When I was going through my last breakup, I was constantly plagued by intrusive thoughts — unwanted, often upsetting thoughts that invade our minds, often during the most inconvenient times. During my breakup, for example, my days were interrupted by thoughts like, What was she doing? Who was she with? What was she thinking? My brain would get stuck in what felt like an inescapable labyrinth. I found myself playing Words With Friends and working out obsessively, just to be doing something that wasn’t thinking about her. I eventually found my way out of the maze, but it may have been a lot less torturous if I’d had some tools to cope.
While my situation was linked to trauma and anxiety, intrusive thoughts are pretty common and don’t usually interfere with daily life, says says Curtis Reisinger, an NYC-based psychologist and assistant professor at Donald and Barbara Zucker School of Medicine at Hofstra University. Still, they can be very difficult to escape. “Intrusive thoughts seem to focus on one’s internal reaction to them which sometimes is almost ‘magnetic’ in a slippery slope kind of way,” he says. My cyclical thoughts about my ex definitely made me feel like I was being pulled along by an imaginary force — a magnet of sorts.
This is what's happening in your brain when an intrusive thought digs in: “The nervous system is basically the body‘s communication system,” explains Aimee Daramus, a Chicago-based clinical psychologist. Cells (called neurons) pass messages to each other by activating electric signals that trigger the release of chemicals called neurotransmitters. Neurotransmitters pass information from one cell to the next and trigger changes in the brain and body, she explains.
Stay with me here: The more a neural pathway is used the stronger it becomes. Intrusive thoughts are the product; they're effectively messages triggered in the nervous system, usually by anxiety or trauma. The good news is, even though intrusive thoughts feel magnetic, because they are real physiological events, there are concrete things we can do to get "unstuck." Here are a few:
Engage your mind
“Physical exercise, including activities such as yoga are good methods to shift one’s thoughts away from intrusive thoughts. The attention needed to focus on these activities are a captures the attention otherwise consumed by intrusive thought processes,” says Reisinger. Daramus adds, “Music can also help. There’s a style of music meditation in which you focus all of your attention on only one instrument. Each of these can work because they direct your attention away from the thoughts and toward something else.” If yoga, exercise, or music meditation aren’t your cup of tea, you can also play games on your phone, says Daramus, but she quickly notes that watching TV probably won’t be effective. “Passive activity like watching TV doesn’t seem to work as well as something active, like gaming,” she says.
The important thing is to do something that requires your full attention and engagement. Reisinger suggested that any activity that “gets your mind off things” will do.
I wondered if those old habit-changing actions — such as snapping yourself with a rubber band — would help. “Thought stopping aversive techniques, such as snapping your wrist with a rubber band every time you have a thought works only for the short term. When you stop snapping yourself, the thoughts seem to come back,” he says. So forget about the low grade masochism, you’re probably already in emotional pain.
Try “adaptive thinking”
If you’ve ever gotten the advice to replace a negative thought with a positive one, a.k.a. using affirmations, you probably already suspect that it’s mostly bullshit. “Trying to suppress, or not think about intrusive thoughts does not work and may make the situation worse,” says Reisinger.

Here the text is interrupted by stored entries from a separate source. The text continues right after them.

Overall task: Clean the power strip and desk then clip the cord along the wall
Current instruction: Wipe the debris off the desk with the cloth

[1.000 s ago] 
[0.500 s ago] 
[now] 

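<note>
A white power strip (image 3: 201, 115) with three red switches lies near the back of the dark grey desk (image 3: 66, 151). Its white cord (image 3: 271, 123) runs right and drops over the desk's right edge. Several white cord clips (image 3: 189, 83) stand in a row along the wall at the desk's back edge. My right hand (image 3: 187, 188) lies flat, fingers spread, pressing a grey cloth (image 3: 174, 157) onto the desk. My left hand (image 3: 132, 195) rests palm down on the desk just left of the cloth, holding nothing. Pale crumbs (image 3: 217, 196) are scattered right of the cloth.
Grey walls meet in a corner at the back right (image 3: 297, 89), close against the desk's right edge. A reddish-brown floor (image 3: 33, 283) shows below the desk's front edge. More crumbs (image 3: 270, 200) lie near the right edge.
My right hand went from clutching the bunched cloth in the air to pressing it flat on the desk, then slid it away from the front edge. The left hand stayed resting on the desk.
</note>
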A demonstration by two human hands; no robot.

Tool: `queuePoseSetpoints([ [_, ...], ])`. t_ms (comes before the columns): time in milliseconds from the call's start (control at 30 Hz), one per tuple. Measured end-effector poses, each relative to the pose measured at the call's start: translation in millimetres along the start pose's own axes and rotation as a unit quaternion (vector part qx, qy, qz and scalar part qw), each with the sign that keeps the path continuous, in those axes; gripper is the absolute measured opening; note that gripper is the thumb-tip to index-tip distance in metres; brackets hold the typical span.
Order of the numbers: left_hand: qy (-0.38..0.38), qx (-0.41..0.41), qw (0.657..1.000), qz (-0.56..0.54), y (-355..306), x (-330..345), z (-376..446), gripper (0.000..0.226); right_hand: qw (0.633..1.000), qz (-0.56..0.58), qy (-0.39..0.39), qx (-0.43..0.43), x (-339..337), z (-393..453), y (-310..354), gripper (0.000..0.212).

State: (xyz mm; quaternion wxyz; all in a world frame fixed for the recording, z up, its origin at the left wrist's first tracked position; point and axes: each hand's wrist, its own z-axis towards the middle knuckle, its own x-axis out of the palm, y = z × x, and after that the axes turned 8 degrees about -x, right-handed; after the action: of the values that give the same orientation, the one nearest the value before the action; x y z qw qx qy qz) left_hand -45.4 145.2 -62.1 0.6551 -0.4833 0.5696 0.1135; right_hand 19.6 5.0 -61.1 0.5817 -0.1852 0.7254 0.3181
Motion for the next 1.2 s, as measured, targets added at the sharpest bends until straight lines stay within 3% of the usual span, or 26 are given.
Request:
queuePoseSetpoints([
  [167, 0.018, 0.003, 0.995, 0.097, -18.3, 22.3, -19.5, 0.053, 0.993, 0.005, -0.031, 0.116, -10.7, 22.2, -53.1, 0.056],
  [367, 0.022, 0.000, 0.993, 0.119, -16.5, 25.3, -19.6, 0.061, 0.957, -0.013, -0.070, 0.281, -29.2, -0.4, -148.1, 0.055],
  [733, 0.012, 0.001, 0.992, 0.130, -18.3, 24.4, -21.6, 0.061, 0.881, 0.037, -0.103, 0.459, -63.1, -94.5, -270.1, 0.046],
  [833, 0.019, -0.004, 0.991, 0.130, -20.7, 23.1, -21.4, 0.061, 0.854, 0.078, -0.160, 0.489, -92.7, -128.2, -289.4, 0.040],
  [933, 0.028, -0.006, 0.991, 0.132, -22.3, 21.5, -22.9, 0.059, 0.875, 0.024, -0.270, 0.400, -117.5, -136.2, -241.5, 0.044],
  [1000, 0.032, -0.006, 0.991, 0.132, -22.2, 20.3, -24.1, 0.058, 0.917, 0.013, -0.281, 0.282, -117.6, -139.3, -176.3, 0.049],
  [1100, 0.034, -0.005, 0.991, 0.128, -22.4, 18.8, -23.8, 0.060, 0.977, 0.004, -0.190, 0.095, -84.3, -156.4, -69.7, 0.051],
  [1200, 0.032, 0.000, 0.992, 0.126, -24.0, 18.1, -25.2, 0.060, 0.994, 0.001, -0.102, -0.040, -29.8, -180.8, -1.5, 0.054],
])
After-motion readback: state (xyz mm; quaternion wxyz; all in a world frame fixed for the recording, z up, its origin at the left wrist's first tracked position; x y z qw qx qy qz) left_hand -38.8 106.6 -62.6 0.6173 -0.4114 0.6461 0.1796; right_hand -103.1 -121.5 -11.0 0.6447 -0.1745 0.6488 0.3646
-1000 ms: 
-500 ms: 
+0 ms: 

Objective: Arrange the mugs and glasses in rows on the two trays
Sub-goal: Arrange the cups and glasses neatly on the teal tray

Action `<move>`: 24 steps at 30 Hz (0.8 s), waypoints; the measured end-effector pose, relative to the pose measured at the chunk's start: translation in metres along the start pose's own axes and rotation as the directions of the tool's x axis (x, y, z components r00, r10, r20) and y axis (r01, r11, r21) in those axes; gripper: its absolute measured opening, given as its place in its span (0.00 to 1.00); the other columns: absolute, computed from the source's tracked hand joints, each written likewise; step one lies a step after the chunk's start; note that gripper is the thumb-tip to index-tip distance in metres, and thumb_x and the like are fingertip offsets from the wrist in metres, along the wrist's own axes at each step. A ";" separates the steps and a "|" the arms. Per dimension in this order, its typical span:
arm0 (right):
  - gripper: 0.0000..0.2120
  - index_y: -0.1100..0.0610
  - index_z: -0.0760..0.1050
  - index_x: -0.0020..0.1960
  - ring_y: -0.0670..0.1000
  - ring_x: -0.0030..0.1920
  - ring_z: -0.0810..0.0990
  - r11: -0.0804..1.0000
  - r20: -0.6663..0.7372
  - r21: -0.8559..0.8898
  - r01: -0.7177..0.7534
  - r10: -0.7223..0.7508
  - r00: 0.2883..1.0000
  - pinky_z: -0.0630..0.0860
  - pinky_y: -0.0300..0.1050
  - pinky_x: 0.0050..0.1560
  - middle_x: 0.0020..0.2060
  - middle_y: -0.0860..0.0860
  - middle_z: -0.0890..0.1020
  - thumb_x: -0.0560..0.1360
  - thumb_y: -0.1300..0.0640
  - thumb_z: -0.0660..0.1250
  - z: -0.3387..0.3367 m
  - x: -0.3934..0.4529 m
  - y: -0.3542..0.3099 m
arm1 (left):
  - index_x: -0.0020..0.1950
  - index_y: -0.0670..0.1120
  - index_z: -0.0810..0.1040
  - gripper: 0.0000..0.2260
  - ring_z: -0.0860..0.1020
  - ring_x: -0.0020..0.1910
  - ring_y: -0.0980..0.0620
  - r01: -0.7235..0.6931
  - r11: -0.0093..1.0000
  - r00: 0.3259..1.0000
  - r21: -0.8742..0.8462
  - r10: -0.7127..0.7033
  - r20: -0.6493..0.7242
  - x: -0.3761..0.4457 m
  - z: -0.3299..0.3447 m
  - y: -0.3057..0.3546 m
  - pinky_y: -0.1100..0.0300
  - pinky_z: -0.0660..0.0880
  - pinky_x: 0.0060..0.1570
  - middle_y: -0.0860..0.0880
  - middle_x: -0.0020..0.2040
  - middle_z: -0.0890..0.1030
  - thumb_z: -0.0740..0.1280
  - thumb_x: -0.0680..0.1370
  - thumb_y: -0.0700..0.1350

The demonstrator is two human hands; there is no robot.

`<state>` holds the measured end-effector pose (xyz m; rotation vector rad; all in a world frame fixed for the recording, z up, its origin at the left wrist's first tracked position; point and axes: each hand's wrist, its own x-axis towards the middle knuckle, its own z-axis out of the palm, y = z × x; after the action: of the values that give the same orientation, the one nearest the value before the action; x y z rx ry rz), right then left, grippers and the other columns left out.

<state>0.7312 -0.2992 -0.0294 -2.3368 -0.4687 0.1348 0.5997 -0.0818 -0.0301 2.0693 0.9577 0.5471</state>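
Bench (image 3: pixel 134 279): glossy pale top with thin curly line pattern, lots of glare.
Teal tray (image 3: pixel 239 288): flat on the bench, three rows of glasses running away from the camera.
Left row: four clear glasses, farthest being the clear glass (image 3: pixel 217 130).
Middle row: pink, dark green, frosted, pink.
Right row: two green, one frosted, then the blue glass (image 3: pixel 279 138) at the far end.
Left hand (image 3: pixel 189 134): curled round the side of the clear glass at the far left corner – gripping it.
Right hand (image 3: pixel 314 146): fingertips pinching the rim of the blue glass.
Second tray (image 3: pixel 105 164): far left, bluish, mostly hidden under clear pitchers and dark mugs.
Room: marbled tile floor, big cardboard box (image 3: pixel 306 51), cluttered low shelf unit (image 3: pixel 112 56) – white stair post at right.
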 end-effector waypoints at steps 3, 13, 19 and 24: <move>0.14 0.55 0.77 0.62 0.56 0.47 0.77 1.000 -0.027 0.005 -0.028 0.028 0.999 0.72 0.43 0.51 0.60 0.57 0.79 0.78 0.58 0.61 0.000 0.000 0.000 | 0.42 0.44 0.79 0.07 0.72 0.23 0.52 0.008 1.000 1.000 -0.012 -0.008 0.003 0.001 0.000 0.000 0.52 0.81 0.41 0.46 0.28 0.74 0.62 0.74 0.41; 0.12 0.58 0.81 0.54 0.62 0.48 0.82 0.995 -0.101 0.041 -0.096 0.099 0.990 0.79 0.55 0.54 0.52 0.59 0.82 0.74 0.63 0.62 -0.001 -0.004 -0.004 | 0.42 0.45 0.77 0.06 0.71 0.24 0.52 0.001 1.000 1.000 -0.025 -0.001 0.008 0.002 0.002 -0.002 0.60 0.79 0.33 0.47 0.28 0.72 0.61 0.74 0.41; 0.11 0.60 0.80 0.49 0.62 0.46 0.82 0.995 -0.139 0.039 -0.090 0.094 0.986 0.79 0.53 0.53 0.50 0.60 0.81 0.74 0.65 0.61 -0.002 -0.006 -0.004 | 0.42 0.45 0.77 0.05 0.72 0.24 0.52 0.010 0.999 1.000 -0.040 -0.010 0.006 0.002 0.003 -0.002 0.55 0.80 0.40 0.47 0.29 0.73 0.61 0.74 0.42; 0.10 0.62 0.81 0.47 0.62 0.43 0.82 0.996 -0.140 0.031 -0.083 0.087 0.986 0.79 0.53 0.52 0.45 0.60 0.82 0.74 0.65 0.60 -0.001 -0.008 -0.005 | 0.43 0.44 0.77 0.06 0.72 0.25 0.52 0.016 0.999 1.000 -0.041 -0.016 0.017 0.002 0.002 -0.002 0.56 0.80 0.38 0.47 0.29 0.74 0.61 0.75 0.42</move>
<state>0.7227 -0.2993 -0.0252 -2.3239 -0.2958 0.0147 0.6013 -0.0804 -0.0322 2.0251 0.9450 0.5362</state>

If you try to pull the wool over your own eyes, it’s just not going to work, says Kahina A. Louis, a Florida-based psychologist. Instead, she suggests trying to replace negative intrusive thoughts with slightly more reasonable, but believable thoughts — these are called “adaptive thoughts.” “For example, if the intrusive negative thought is something like ‘I always fail,’ a more adaptive thought would be, ‘Yes, I have failed at some things, but there are also things that I have succeeded at, like making it through that difficult class that time or getting this job I have,’” Louis says. “You can replace your thoughts with something true to you that you can actually believe.” In other words, don’t lie to yourself; it won’t work. And if you’re already struggling, you really want to develop self-trust.
Develop a mindfulness practice
All of the experts I spoke with agreed that it’s important to develop tolerance to negative thoughts. They’re just a fact of life. Meditation is an age old technique for dealing with troublesome thinking. “Mindfulness meditation training may be helpful in teaching individuals to develop reliable techniques of observing and accepting intrusive thoughts without a need to react and be strained by them,” says Reisinger. Daramus agrees. “Mindful meditation works for a lot of people,” she says, “You focus your attention on your breath and let the intrusive thoughts pass by. You can also use a “safe space” meditation, in which you imagine yourself someplace perfectly safe.” Pick one kind of meditation technique and stick with it, Daramus says, “you have to practice repeatedly to strengthen the neural pathways involved in using your new coping skill.”
It turns out that some of the things I was doing, playing games on my phone, meditating, and exercising, were actually helping me. Getting out of your own mind maze doesn’t have to be a mystery, they can work for you, too.